§ Task goal
Pull every line with "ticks" from the data below and copy it.

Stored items

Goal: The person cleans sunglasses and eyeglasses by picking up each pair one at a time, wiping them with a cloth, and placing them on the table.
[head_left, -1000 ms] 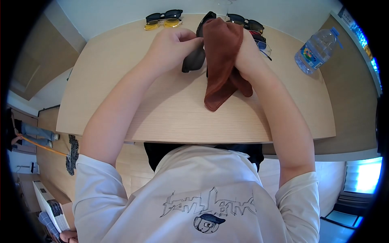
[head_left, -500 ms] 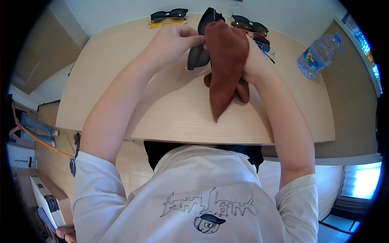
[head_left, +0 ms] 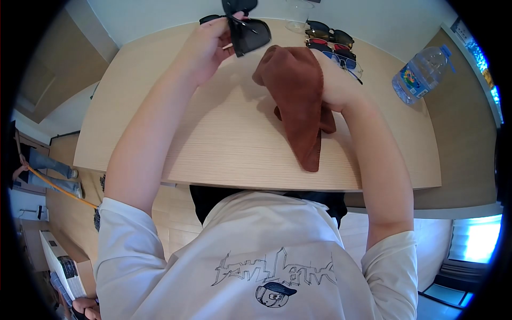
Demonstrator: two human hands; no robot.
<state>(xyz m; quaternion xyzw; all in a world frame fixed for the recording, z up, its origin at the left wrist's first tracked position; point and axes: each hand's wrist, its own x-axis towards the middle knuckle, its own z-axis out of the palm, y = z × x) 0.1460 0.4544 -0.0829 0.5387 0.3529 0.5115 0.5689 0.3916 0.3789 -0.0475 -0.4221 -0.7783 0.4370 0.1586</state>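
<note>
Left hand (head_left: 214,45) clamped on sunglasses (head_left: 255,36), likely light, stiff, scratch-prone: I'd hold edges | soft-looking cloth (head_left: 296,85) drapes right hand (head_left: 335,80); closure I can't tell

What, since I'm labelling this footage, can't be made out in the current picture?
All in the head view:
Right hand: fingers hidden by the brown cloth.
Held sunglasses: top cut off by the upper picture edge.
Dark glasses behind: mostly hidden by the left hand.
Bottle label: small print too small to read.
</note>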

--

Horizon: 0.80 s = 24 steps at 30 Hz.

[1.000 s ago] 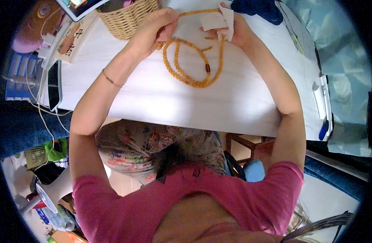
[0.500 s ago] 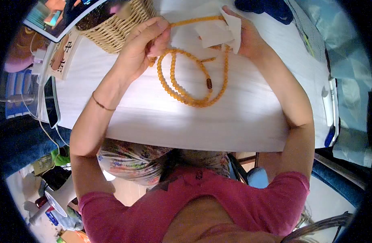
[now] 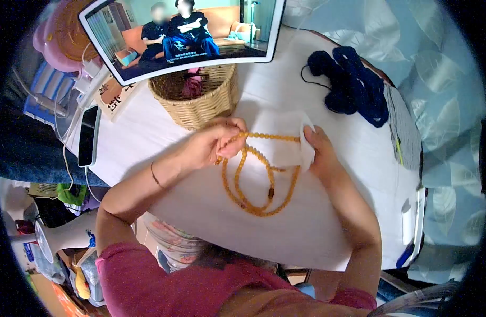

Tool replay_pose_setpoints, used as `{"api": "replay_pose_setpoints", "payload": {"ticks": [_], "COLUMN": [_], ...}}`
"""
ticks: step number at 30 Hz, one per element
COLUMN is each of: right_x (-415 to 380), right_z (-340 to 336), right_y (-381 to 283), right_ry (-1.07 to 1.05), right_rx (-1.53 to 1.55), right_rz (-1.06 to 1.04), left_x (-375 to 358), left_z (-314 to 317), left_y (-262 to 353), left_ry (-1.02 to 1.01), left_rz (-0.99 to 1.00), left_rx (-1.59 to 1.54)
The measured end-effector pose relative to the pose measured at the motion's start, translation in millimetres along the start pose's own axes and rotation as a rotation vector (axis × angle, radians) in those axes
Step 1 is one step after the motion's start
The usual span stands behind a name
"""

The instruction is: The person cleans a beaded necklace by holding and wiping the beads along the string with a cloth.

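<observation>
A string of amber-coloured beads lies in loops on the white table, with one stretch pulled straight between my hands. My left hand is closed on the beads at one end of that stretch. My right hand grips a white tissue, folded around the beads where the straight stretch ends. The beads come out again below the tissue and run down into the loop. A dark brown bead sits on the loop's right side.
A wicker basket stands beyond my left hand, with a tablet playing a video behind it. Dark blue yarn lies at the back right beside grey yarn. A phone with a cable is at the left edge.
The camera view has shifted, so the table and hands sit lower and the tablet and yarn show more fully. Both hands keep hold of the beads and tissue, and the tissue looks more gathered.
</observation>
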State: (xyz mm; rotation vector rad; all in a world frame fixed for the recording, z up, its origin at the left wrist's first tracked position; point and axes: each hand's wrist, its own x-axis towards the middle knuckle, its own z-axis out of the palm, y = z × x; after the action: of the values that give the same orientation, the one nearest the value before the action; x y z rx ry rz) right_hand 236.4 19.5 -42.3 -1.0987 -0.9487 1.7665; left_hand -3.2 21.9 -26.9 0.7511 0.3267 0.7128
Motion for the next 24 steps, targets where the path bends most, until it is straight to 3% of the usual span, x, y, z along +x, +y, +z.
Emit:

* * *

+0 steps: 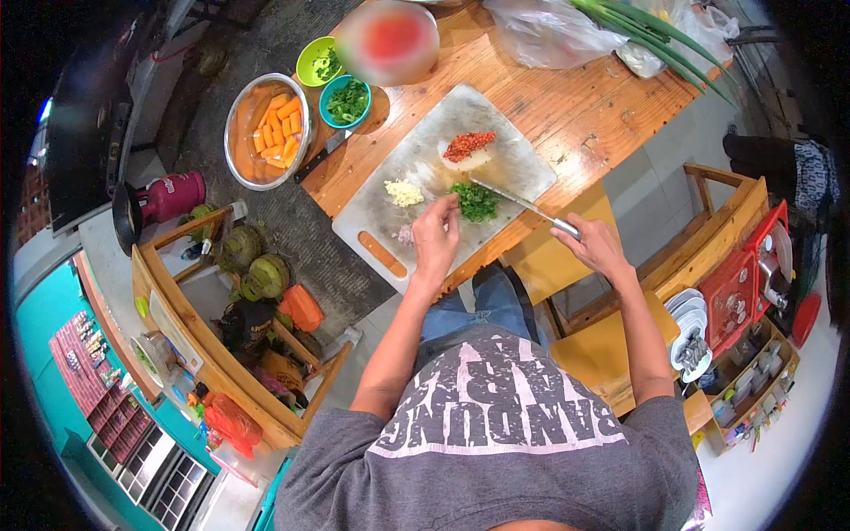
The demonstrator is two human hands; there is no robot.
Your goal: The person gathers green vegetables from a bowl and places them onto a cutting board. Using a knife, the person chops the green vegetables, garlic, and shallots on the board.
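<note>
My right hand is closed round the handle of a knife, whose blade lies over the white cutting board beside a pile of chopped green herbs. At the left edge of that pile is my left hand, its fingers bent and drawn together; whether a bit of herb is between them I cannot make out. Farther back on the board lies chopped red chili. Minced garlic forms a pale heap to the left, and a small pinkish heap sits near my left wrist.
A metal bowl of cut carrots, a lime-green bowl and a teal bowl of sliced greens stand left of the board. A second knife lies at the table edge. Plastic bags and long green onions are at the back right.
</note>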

§ Result of this exercise
Tool replay_pose_setpoints, used as `{"api": "replay_pose_setpoints", "payload": {"ticks": [_], "COLUMN": [_], ...}}`
ticks: step number at 30 Hz, one per element

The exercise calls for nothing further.